■ What you need to do: Your copy should repeat the data that follows exactly and contain no image.

■ Dataset extract:
'''

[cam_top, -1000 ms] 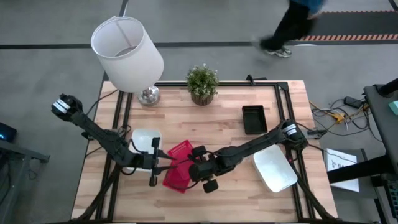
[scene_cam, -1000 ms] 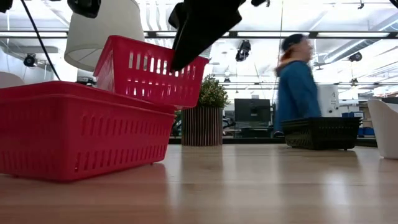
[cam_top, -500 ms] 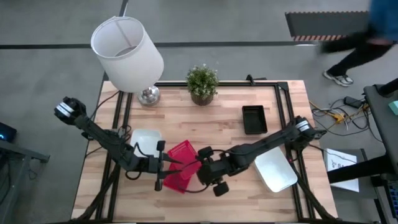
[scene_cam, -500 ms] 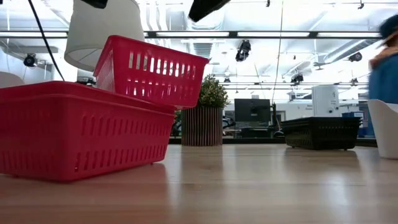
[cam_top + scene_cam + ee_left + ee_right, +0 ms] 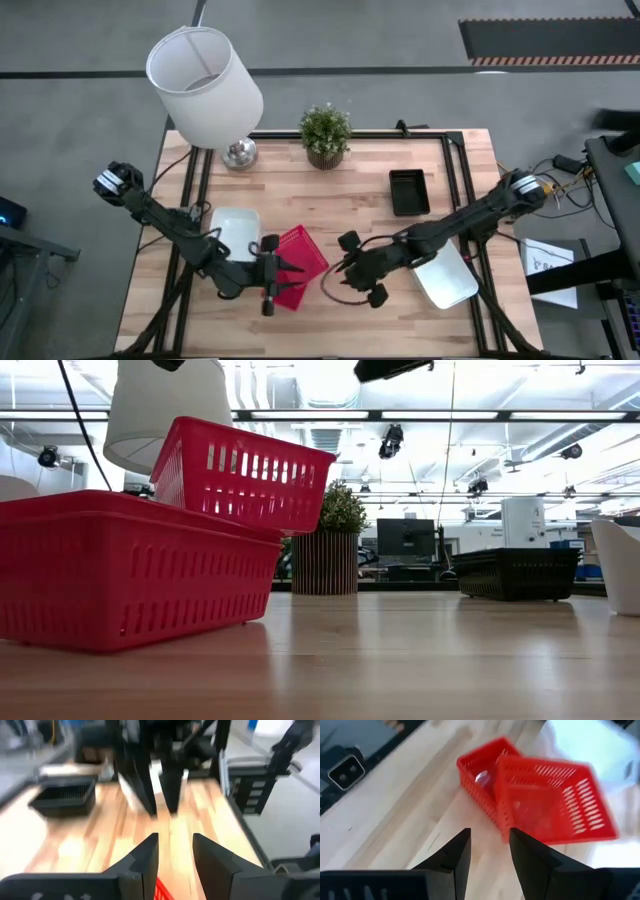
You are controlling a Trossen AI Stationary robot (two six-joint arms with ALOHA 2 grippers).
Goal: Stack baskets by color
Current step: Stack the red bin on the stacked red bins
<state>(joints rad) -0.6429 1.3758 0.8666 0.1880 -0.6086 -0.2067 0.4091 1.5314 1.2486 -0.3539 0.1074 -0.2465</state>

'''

■ Task output:
[cam_top, -1000 ms] 
[scene_cam, -1000 ms] 
[cam_top, -500 ms] 
[scene_cam, -500 ms] 
[cam_top + scene_cam + ee_left + ee_right, +0 ms] 
You are controlling a Trossen AI Stationary robot (two six-joint arms with ALOHA 2 grippers).
Goal: Stack baskets by color
Current step: Stack the red bin on the stacked red bins
<state>(joints rad) -0.6429 1.3758 0.8666 0.1880 -0.6086 -0.2067 0.4091 1.5314 1.2486 -0.3539 0.1074 -0.2465</state>

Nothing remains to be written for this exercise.